Your job is to transcribe the material exactly. Keep every line.

━━━━

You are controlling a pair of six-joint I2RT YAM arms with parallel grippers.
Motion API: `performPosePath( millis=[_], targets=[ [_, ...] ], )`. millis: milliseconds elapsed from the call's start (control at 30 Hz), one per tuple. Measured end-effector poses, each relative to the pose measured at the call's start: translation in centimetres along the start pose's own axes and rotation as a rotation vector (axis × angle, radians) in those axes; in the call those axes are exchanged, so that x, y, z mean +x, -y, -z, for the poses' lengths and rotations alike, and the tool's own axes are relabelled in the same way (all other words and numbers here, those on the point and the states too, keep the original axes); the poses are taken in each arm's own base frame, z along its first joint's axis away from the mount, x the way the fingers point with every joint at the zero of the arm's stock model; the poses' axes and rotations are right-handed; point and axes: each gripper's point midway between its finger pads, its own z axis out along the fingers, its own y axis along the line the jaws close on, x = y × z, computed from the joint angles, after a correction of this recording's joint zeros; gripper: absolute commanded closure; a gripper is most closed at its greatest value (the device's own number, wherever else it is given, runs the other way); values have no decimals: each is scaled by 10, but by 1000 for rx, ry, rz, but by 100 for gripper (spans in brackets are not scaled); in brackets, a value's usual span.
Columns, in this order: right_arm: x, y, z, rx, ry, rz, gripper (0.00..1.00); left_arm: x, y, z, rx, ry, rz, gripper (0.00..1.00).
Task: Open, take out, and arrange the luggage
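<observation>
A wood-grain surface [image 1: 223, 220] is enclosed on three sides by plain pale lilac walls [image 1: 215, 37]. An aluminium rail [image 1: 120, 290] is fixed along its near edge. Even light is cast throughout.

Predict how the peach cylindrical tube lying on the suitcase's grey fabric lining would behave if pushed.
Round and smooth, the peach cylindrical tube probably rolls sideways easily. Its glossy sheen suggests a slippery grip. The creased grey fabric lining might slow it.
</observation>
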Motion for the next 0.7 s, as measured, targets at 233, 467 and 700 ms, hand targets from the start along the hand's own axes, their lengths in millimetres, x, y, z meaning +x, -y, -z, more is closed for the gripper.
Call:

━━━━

Written answer ->
You are controlling a pair of six-joint I2RT YAM arms with parallel grippers.
Motion API: `performPosePath( millis=[_], targets=[ [_, ...] ], )`. millis: milliseconds elapsed from the call's start (control at 30 Hz), one per tuple. Measured end-effector poses, each relative to the pose measured at the call's start: translation in centimetres along the start pose's own axes and rotation as a rotation vector (axis × angle, radians) in those axes; in the call those axes are exchanged, so that x, y, z mean +x, -y, -z, for the poses' lengths and rotations alike, and the tool's own axes are relabelled in the same way (all other words and numbers here, those on the point and the states too, keep the original axes); the poses are taken in each arm's own base frame, z along its first joint's axis away from the mount, x the way the fingers point with every joint at the zero of the arm's stock model; the poses' axes and rotations are right-handed; point and axes: each gripper's point midway between its finger pads, its own z axis out along the fingers, its own y axis along the line the jaws close on, x = y × z, computed from the joint angles, after a correction of this recording's joint zeros; gripper: absolute commanded closure; a gripper is most closed at its greatest value (the device's own number, wherever else it is given, runs the other way); values have no decimals: each is scaled by 10, but by 1000 for rx, ry, rz, but by 100 for gripper (spans in brackets are not scaled); in brackets, a value's usual span.
Columns, in this order: right_arm: x, y, z, rx, ry, rz, gripper (0.00..1.00); left_arm: x, y, z, rx, ry, rz, gripper (0.00..1.00).
Task: Open, take out, and arrange the luggage
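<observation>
A wood-grain surface [image 1: 223, 220] is enclosed on three sides by plain pale lilac walls [image 1: 215, 37]. An aluminium rail [image 1: 120, 290] is fixed along its near edge. Even light is cast throughout.

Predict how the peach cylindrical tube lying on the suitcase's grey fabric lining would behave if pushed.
Round and smooth, the peach cylindrical tube probably rolls sideways easily. Its glossy sheen suggests a slippery grip. The creased grey fabric lining might slow it.
</observation>
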Motion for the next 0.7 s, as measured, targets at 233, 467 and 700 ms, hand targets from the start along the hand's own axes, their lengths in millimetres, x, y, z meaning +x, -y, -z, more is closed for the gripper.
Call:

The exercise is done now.